● Dataset content

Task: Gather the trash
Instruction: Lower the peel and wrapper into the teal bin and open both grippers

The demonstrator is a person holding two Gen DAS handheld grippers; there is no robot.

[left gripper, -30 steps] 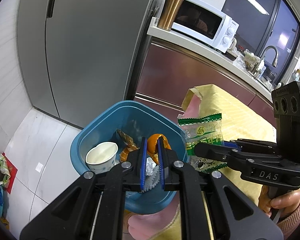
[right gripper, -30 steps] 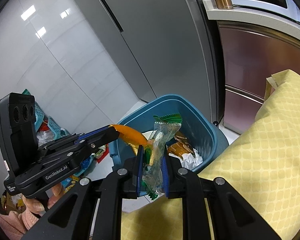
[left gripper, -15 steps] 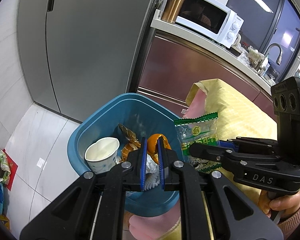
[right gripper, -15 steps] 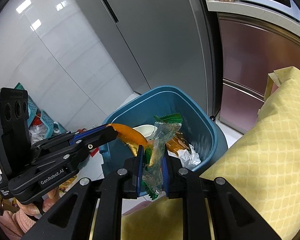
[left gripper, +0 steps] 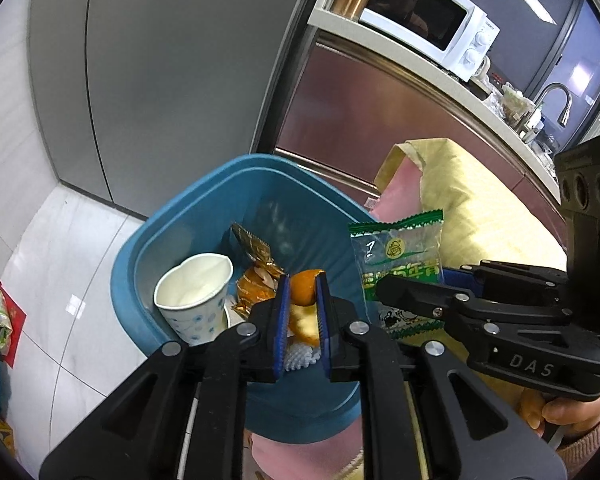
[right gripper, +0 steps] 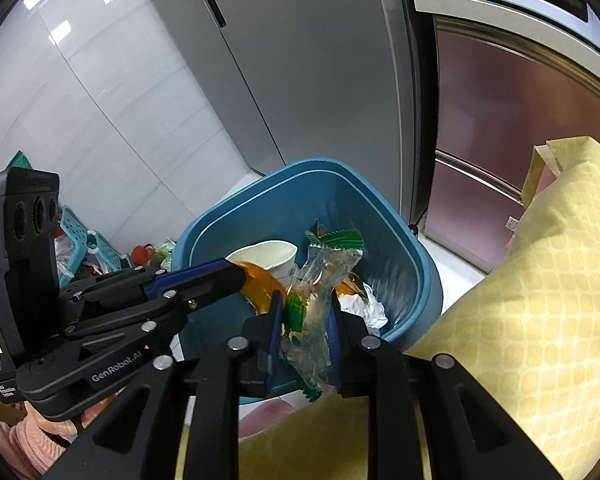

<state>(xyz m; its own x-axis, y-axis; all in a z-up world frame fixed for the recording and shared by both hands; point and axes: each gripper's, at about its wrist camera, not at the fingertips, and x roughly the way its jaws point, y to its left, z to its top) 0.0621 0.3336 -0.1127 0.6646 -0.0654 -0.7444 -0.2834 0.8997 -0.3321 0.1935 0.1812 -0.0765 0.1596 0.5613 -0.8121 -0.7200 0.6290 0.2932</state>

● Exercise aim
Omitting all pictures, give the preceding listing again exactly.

● Reply
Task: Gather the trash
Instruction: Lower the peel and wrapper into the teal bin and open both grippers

The demonstrator is a person holding two Gen DAS handheld grippers; there is no robot.

[left gripper, -30 steps] 
[right gripper, -30 steps] 
[left gripper, -15 steps] 
[right gripper, -15 steps] 
[left gripper, +0 steps] 
[right gripper, +0 steps] 

<state>(xyz m; its own x-axis, y-axis; all in a z-up world frame fixed for the recording and shared by both hands; point and axes: each gripper's, at about its wrist camera, not at the fingertips, and x roughly the way its jaws point, y to its left, z to its top) 0.0621 0.3336 -0.1127 0.6646 -0.0654 -0.7444 -0.2834 0.8997 -0.3321 0.1935 0.1812 -0.0765 0.1596 0.5613 -0.8121 -0.7200 0.6290 0.2932</state>

No more output is given for this exercise.